Dunque almeno una sorpresa sotto l’albero ci sarà.
Grazie all’accelerazione imposta da Francia e Germania è stato trovato l’accordo sul nuovo Patto di stabilità. Ovviamente, per la sua entrata in vigore sarà necessario attendere l’ok da parte del Parlamento Europeo, che dovrà approvare il nuovo testo prima del termine della legislatura (la prossima primavera), ma, vista l’unanimità di tutti i Paesi (requisito indispensabile per il via libera), difficile ci possano essere sorprese.
L’accordo riprende, in gran parte, il testo promosso dalla Spagna, Paese Presidente di turno della UE. Cinque i punti determinanti:
- Il risanamento dei conti pubblici (deficit e PIL) prevederà un primo periodo, compreso tra i 4 e i 7 anni, entro i quali gli Stati membri devono impegnarsi a realizzare dei piani di riforme e investimenti per promuovere la crescita;
- Durante questo periodo, in cui verranno stesi dei Piani nazionali, i Paesi si impegnano a ridurre il proprio debito: per chi si trova ad un livello superiore al 90% del rapporto debito/PIL, la riduzione dovrà essere pari all’1%, per chi si trovasse, invece, nel range 60-90% scenderà allo 0,5%;
- Il rapporto deficit/PIL rimane fissato, per il momento, al 3%, ma viene introdotto un margine di “salvaguardia”, determinato all’1,5%, a cui si dovrà tendere, con un aggiustamento annuo pari allo 0,4% del PIL, che potrà ridursi allo 0,25% in presenza di riforme strutturali;
- Fino a quando il deficit rimarrà sopra la soglia del 3% (come attualmente è per molti Paesi, vd Italia, Francia, Spagna, Polonia per citare i più grandi), la riduzione dovrà essere dello 0,5%;
- Per il triennio 2025-27, viene previsto un regime transitorio in cui è possibile limitare i Piani di aggiustamento, con qualche osservatore smaliziato che fa notare che proprio nel 2027, non a caso, scadrà il mandato di Emmanuel Macron.
Ancora presto dire che “tutto è bene quel che finisce bene”. Certamente, da un punto di vista politico, l’Europa porta a casa una vittoria che molti non davano per certa, soprattutto in tempi così rapidi, visto il “lascito” dell’ultimo vertice Ecofin.

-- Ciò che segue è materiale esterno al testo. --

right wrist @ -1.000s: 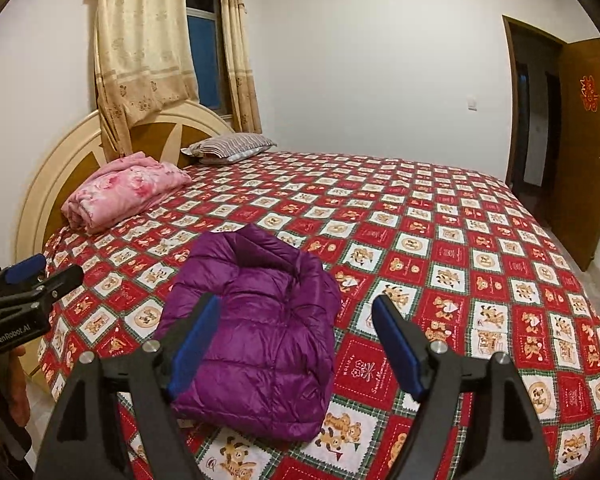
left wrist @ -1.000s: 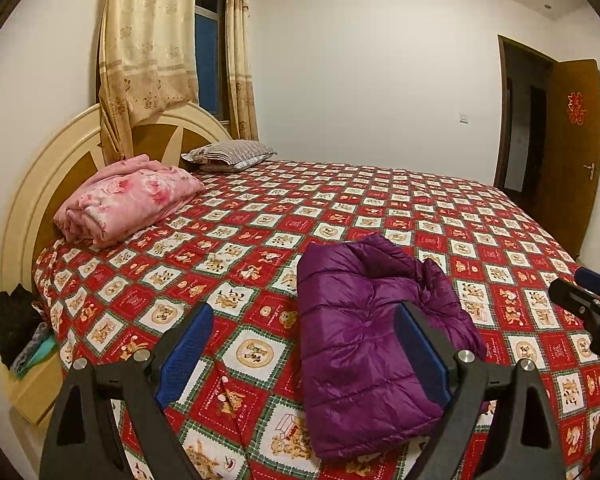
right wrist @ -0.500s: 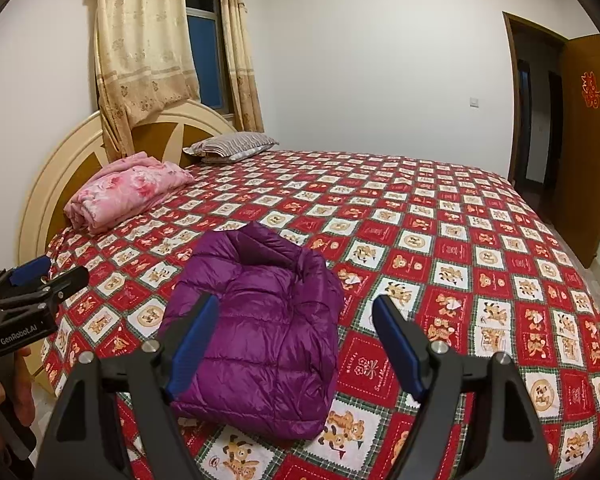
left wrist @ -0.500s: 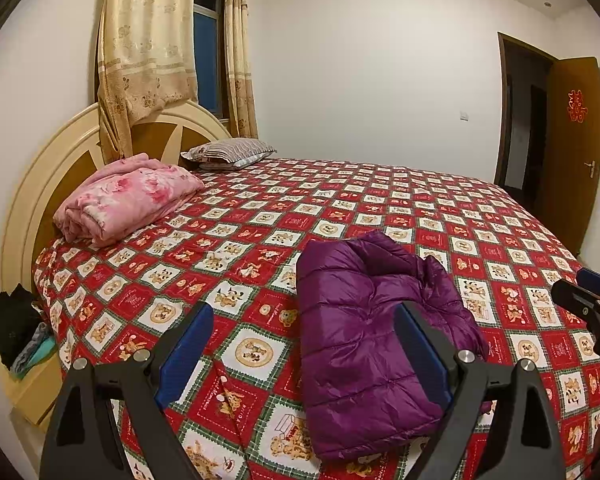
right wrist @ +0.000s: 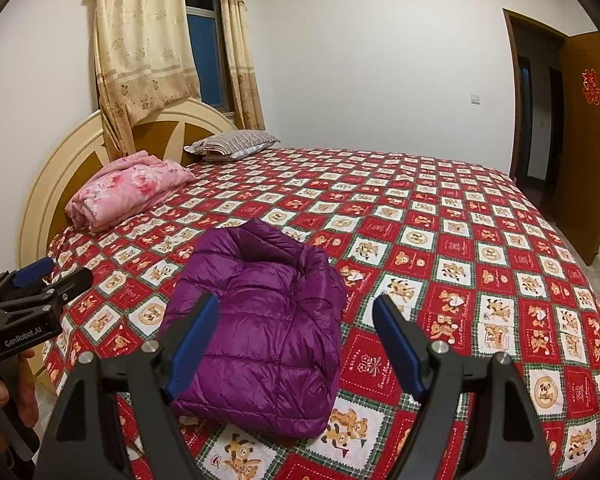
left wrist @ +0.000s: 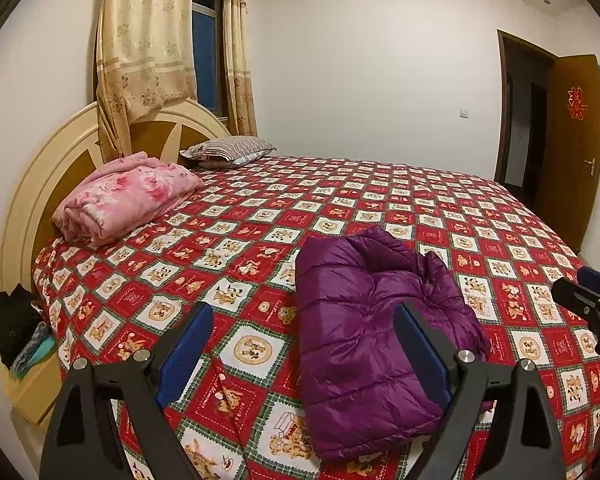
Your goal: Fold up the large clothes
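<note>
While the folded purple jacket lies near the bed's front edge, a pink blanket and striped pillow sit far off by the headboard. Only the left view shows dark clothes heaped beside the bed's headboard corner. Left hand-held gripper and right hand-held gripper both gape wide, empty, above the red checked bedspread.

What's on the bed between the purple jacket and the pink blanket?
Nothing but bare bedspread lies between the purple jacket and the pink blanket. Both wrist views show it.
</note>
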The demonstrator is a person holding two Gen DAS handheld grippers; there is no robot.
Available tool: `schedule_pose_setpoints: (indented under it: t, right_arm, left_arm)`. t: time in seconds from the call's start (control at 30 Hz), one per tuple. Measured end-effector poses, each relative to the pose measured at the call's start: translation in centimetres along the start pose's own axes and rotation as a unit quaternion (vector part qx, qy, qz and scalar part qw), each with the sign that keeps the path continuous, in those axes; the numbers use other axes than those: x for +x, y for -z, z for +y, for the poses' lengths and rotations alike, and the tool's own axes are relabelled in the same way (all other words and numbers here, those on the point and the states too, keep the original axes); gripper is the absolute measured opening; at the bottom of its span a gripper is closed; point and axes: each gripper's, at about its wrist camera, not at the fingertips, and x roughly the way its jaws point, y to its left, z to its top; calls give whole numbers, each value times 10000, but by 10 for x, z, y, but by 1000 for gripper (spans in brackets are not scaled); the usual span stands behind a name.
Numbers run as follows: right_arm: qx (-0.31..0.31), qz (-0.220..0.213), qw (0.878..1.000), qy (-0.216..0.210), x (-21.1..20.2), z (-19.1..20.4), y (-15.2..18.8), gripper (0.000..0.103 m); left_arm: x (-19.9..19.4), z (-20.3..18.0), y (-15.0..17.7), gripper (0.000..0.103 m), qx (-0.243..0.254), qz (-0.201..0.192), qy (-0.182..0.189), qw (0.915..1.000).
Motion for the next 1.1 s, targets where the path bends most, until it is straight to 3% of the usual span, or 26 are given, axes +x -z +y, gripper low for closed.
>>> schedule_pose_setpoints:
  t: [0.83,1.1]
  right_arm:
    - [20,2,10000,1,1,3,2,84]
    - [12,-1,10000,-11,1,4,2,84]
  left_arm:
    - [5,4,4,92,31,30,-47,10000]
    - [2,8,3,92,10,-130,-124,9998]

E anche sulla “strada del risanamento”, per i vari Paesi, l’accordo diventa una traccia da seguire piuttosto importante. Rimane da capire, però, cosa potrà succedere nelle situazioni più difficili, come quella che ci riguarda. Già si inizia a “far di conto” di quanto sarò il peso dei tagli a partire dalla prossima finanziaria: per quanto riguarda il deficit si ipotizzano circa € 10 MD di minori spese. Importo che sale a € 20 MD annui (l’1%) se parliamo, invece, di debito pubblico. Con una “autonomia”, con riferimento ai conti pubblici, da parte del Governo, ormai quasi nulla rispetto alla Commissione Europea.
Una decisione, quindi, quasi obbligata per il nostro Ministro dell’economia: opporre resistenza sarebbe equivalso ad una sorta di “harakiri”, isolando in maniera definitiva il nostro Paese ed esponendolo ad un “rischio mercato” che avrebbe potuto avere conseguenze piuttosto gravi. Di certo nella testa del nostro Ministro deve essere risuonato, non in maniera marginale, il tema del MES, l’altro “nervo scoperto” per la ns politica. Per il quale i tempi di non ritorno non sono così lontani e per il quale, quindi, saremo chiamati, finalmente, a dire la ns in maniera definitiva, dopo il “tormentone” che va avanti da anni.
Ieri sera i mercati americani hanno reagito in maniera piuttosto brusca alla pubblicazione di dati macroeconomici piuttosto positivi, con l’indice di fiducia dei consumatori ai massimi dal mese di luglio.
Il Dow Jones ha perso l’1,27%, mentre il Nasdaq ha limato dell’1,53%, e con lo S&P 500 a – 1,47%.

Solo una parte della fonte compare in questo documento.